American model and actress

Joan Vohs (July 30, 1927 – June 4, 2001) was an American model and film and television actress.

==Early years==
Vohs was a native of St. Albans, Queens, in New York City, the daughter of Mr. and Mrs William Vohs, who also had two younger daughters.

She danced with The Rockettes before becoming an actress. She later danced with Agnes DeMille's troupe and became a Conover model.

==Career==
Vohs made her movie debut in Girls School for Columbia Pictures. She was an occasional hostess on the program Faith of Our Children.

She appeared on several episodes of Fireside Theater and on Bachelor Father, Family Affair, Maverick, and Perry Mason, among other programs.

==Personal life==
Vohs married John Stephens in 1952. They had one son, William, and one daughter, Laurie. She was an active Sunday school teacher.

==Death==
Vohs died on June 4, 2001, of heart failure in Tarzana, California, aged 73.

==Filmography==

| Year | Title | Role | Notes |
|---|---|---|---|
| 1949 | My Dream Is Yours | Party Guest | Uncredited |
| 1949 | The Girl from Jones Beach | Model | Uncredited |
| 1949 | It's a Great Feeling | Model | Uncredited |
| 1949 | Yes Sir, That's My Baby | Mrs.
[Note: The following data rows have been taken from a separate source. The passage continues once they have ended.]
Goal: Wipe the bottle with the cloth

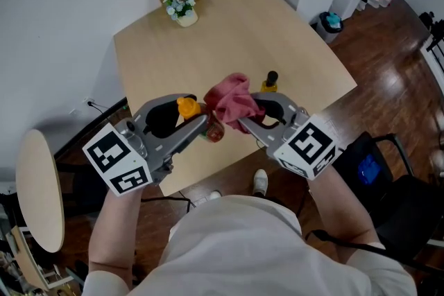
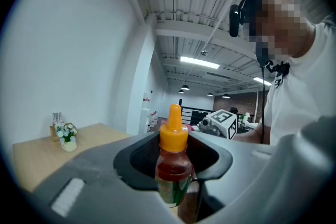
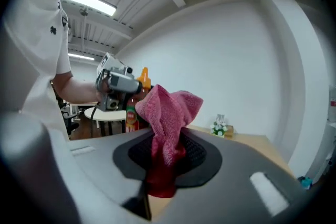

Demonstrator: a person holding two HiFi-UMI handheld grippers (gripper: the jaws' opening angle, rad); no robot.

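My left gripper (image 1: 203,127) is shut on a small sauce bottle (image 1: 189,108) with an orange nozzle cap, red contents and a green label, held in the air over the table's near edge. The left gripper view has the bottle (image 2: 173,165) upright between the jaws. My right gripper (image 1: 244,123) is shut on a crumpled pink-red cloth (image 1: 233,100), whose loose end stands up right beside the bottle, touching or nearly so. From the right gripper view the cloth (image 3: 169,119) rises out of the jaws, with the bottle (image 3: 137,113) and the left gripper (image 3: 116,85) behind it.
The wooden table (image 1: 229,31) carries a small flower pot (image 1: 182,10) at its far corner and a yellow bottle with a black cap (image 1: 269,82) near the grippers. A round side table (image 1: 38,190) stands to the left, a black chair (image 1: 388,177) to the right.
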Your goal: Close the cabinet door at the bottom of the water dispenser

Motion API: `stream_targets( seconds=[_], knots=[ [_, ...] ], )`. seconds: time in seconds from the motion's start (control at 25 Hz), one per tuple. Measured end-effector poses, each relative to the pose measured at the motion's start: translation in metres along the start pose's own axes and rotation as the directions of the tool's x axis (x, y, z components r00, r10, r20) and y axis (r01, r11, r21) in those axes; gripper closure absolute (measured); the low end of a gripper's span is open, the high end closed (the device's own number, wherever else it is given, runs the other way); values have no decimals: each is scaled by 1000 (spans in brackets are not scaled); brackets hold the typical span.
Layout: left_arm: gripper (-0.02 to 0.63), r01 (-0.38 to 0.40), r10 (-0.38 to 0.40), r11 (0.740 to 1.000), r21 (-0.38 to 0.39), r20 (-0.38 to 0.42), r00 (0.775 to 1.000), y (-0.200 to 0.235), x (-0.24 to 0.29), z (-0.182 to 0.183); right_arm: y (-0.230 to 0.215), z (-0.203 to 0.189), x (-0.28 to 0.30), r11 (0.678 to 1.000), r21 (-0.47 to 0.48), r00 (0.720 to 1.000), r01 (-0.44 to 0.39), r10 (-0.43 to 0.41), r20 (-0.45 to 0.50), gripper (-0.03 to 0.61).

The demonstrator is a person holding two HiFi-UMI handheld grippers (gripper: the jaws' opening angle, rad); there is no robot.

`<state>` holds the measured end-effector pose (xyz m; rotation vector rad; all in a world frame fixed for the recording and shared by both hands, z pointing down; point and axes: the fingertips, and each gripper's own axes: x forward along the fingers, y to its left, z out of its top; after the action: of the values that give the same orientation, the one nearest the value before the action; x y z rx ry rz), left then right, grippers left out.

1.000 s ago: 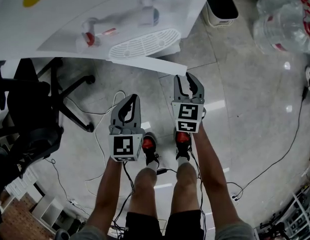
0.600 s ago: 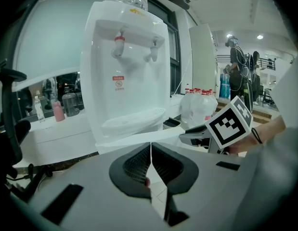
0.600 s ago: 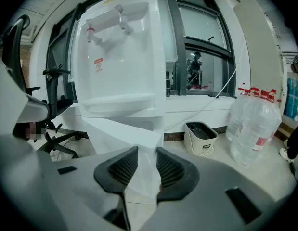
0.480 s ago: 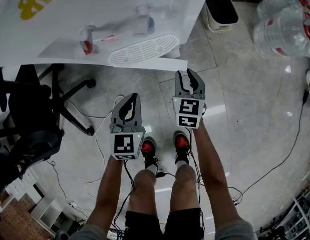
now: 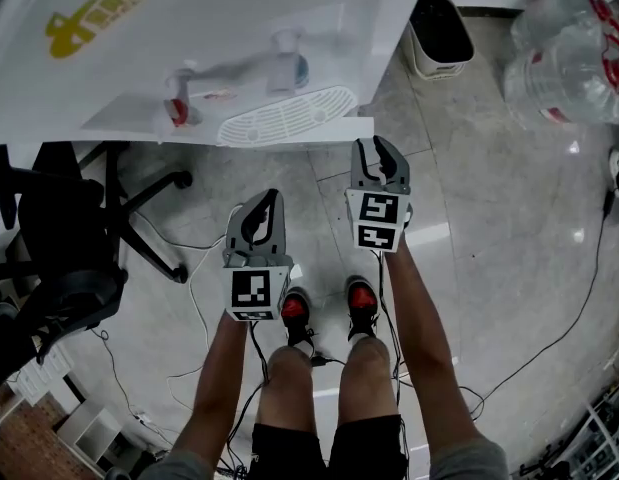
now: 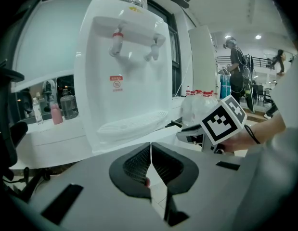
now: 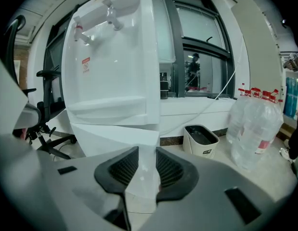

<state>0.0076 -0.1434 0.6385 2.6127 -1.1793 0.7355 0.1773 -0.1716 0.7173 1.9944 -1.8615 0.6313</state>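
The white water dispenser stands ahead, with its two taps and drip tray facing me. Its bottom cabinet door juts out under the tray as a white slab; in the right gripper view the door stands angled, with its free edge seen through the gap between the jaws. My right gripper hovers just short of that edge, jaws apart, pads not pressing on anything. My left gripper hangs further back and to the left, shut and empty, its pads meeting.
A black office chair stands to the left. To the right of the dispenser are a small bin and large water bottles. Cables trail over the shiny floor round my feet.
I have stepped a little toward the dispenser. The right gripper has come nearer the door's edge, while the left has barely shifted.
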Motion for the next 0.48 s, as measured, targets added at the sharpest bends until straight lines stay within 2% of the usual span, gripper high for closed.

Flugeldorfer |  |
| 1949 | The Inspector General | Peasant Girl | Uncredited |
| 1950 | Dangerous Inheritance |  |  |
| 1950 | Girls' School | Jane Ellen |  |
| 1950 | County Fair | Phyllis | Uncredited |
| 1951 | Royal Wedding | Dancer in Haiti Number | Uncredited |
| 1951 | As You Were | Sgt. Peggy P. Hopper |  |
| 1951 | I'll See You In My Dreams | Chorine | Uncredited |
| 1953 | The Girl in Room 17 | Vicke Webb |  |
| 1953 | Fort Ti | Fortune Mallory |  |
| 1953 | Vice Squad | Vickie Webb |  |
| 1953 | Crazylegs | Ruth Stahmer |  |
| 1954 | Sabrina | Gretchen Van Horn |  |
| 1954 | Cry Vengeance | Lily Arnold |  |
| 1955 | Fort Yuma | Melanie Crown |  |
| 1956 | Terror at Midnight | Susan Lang |  |
| 1957 | Lure of the Swamp | Cora Payne |  |

==Bibliography==
- Pitts, Michael R. Western Movies: A Guide to 5,105 Feature Films. McFarland, 2012.